TBMM Başkanı Kurtulmuş: İsrail terör devleti olma özelliğini herkese açıkça gösterdi
Dha sayfasından alınan verilere dayanarak, SonTurkHaber.com duyuru yapıyor.
Türkiye Büyük Millet Meclisi (TBMM) Başkanı Numan Kurtulmuş, Birleşmiş Milletler (BM) Terörizmle Mücadele Ofisi (UNOCT) tarafından düzenlenen 'Terörle Mücadele ve Şiddete Varan Aşırılığın Önlenmesi Üzerine Küresel Parlamenter Konferansı'na katıldı. 150'den fazla katılımcının yer aldığı toplantıya 52 farklı ülkeden 54 milletvekili, delegasyonlar kapsamında dünyanın her bölgesinde yer alan parlamenter gruplar da katıldı.

'TERÖR ÖRGÜTLERİNE HER TÜRLÜ DESTEĞİ VEREN ÜLKELER BU DESTEKLERİ SONLANDIRMALIDIR'
Terör örgütlerine verilen her türlü desteğin kesilmesi gerektiğini ifade eden TBMM Başkanı Numan Kurtulmuş, "Bugün terör sadece terör örgütlerinin elindeki silahtan ibaret değildir. Terörün maalesef özellikle son on yıllarda yeni ve farklı türleriyle karşımıza çıktığı aşikardır. Bunlardan iki tanesinin altını çizerek ifade etmek isterim.
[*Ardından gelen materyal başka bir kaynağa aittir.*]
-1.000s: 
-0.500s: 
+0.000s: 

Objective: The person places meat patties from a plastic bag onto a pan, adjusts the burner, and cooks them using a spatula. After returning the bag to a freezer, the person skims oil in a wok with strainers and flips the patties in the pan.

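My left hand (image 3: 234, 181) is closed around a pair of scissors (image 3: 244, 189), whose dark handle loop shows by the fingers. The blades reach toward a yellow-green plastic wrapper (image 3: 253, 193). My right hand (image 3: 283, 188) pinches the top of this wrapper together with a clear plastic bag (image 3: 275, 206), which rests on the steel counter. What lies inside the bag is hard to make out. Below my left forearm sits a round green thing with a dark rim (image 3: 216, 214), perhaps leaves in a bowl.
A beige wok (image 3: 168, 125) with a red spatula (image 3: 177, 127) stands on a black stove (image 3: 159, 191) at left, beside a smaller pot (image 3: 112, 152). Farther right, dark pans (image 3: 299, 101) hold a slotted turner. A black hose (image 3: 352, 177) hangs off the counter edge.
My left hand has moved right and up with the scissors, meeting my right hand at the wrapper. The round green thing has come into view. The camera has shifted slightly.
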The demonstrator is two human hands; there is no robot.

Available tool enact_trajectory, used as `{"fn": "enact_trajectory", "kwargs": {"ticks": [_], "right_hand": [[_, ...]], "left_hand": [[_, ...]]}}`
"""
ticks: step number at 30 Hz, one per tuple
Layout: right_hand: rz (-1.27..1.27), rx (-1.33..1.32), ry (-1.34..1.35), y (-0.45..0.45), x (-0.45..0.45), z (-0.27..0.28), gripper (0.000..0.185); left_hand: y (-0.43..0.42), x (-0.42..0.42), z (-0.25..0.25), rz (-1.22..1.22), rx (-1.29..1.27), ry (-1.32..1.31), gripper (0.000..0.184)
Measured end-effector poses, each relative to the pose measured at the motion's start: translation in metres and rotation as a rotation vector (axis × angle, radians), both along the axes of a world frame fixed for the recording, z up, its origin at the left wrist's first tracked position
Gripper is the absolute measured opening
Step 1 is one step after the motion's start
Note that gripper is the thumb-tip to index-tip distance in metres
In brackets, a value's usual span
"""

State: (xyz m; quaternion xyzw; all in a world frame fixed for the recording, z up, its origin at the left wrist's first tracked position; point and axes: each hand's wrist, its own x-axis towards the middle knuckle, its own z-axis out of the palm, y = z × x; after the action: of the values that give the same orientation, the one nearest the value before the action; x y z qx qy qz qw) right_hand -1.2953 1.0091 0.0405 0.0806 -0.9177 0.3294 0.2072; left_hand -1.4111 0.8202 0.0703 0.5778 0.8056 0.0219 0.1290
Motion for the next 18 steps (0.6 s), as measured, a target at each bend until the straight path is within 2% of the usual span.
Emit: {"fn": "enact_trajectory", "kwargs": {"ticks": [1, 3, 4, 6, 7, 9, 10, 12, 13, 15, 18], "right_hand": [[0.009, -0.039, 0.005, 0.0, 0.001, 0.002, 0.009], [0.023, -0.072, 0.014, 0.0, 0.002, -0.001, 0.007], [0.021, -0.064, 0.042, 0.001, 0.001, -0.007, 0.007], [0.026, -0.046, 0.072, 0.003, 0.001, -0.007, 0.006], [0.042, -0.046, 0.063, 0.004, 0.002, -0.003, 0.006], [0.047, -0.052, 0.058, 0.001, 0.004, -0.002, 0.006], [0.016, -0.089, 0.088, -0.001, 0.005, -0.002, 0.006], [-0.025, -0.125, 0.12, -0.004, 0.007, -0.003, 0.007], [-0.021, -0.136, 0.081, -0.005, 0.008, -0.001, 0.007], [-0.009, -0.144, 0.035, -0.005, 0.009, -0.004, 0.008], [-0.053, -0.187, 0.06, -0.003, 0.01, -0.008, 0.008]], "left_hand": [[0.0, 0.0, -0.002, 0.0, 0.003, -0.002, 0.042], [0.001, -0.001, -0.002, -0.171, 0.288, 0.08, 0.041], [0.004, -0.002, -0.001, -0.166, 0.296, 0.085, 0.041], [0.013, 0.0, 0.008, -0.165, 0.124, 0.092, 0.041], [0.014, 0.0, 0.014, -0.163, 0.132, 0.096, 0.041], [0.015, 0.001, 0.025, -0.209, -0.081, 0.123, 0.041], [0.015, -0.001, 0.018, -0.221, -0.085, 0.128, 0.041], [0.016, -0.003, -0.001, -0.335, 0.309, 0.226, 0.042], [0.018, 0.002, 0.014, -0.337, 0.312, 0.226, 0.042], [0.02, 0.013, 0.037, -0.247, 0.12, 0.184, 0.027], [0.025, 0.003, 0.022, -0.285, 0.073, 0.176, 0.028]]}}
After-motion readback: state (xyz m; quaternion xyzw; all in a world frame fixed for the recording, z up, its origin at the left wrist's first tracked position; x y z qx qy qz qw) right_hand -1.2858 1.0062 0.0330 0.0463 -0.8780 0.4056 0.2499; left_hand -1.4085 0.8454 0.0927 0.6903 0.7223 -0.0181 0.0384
Maalesef 'Proxy War' diye bir kavram son birkaç on yılda ortaya çıktı. Vekalet savaşları aslında uluslararası ilişkilerde bazı ülkelerin kullandıkları bir uluslararası ilişkiler kartına dönüştürüldü. Terörü bu kadar büyüten, bu kadar destekleyen, terörü bu kadar şımartan önemli sebeplerden birisi, bazı ülkelerin vekalet savaşları adı altında kendi bir takım menfaatlerini sağlamak için Asya'da, Afrika'da, Orta Doğu'da, Latin Amerika'da dünyanın birçok yerinde terör örgütlerini silah vererek desteklemeleri, siyasi destek vererek desteklemeleri, lojistik destek vererek desteklemeleri ve nasıl kendi çıkarına zannettikleri terör örgütlerini silahlandırarak uluslararası alanda mevzi kazanma gayreti içerisinde olmalarıdır. Vekalet savaşları kavramı uluslararası ilişkiler tarihine bir kara leke gibi düşmüştür. Şunu yıllardır söylüyorum bir kere daha burada ifade etmek isterim. Büyük devletler, teröre destek veren, vekil örgütlerini destekleyen devletler, eğer bu vekil örgütlerine destek vermeyi, silah vermeyi, siyasi destek sağlamayı, lojistik destek sağlamayı bıraksınlar, 1 hafta içinde, 10 gün içinde dünyanın hiçbir yerinde terör örgütü kalmaz. Mesele bu kadar açık bir vaziyettedir. Bu uluslararası platformdan açıkça çağrıda bulunuyorum. Ne gerekçeyle olursa olsun, ellerini rahatlatmak için, kendi dış politikalarını desteklemek için, silahlı gruplara silah desteği veren, her türlü desteği veren ülkeler bu destekleri vermeyi sonlandırmalıdır" dedi.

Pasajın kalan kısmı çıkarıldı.